• **Directions**: Retype exactly the lines from the line with "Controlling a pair" to the end of the data, keeping both boundary lines.

○ ○ ○ ○ ○ ○ ○

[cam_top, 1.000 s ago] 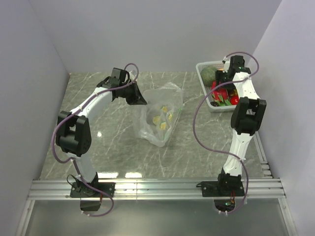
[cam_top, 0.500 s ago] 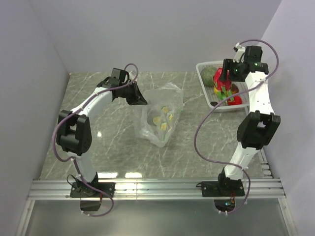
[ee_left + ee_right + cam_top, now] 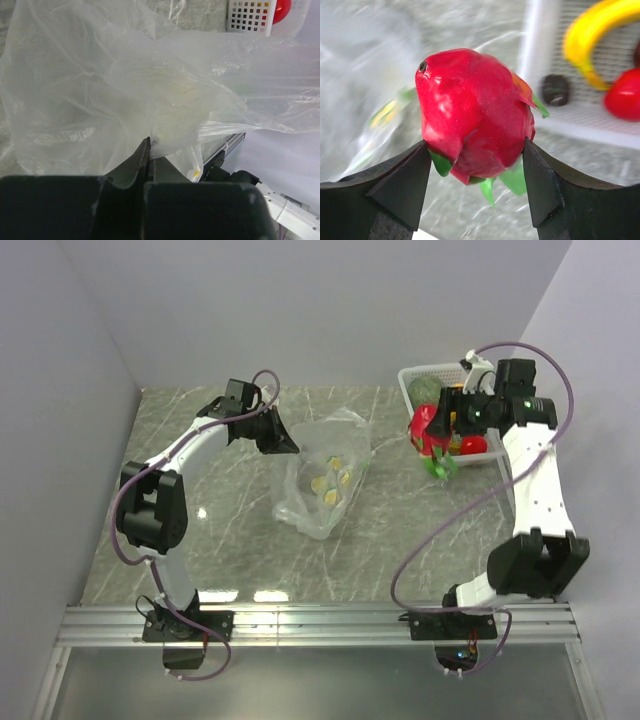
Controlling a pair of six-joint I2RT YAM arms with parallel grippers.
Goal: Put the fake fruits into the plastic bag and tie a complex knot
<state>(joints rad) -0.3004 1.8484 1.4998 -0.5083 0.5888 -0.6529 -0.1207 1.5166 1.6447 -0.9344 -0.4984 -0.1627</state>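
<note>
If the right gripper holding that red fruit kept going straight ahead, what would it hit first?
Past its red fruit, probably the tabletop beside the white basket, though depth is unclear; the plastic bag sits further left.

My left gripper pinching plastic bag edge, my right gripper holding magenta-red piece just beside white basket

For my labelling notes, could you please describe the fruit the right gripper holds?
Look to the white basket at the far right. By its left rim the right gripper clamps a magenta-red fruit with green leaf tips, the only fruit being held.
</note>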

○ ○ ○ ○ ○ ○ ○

• **Reply to the task**:
Controlling a pair of six-joint I2RT YAM arms with parallel grippers.
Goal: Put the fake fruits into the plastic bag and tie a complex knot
<state>(joints rad) -0.3004 1.8484 1.4998 -0.5083 0.5888 -0.6529 -0.1207 1.5166 1.6447 -0.9344 -0.4984 -0.1627</state>
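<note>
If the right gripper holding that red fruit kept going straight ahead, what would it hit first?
Past its red fruit, probably the tabletop beside the white basket, though depth is unclear; the plastic bag sits further left.

My left gripper pinching plastic bag edge, my right gripper holding magenta-red piece just beside white basket

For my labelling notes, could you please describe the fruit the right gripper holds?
Look to the white basket at the far right. By its left rim the right gripper clamps a magenta-red fruit with green leaf tips, the only fruit being held.
</note>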

The requested output has been fully supplied.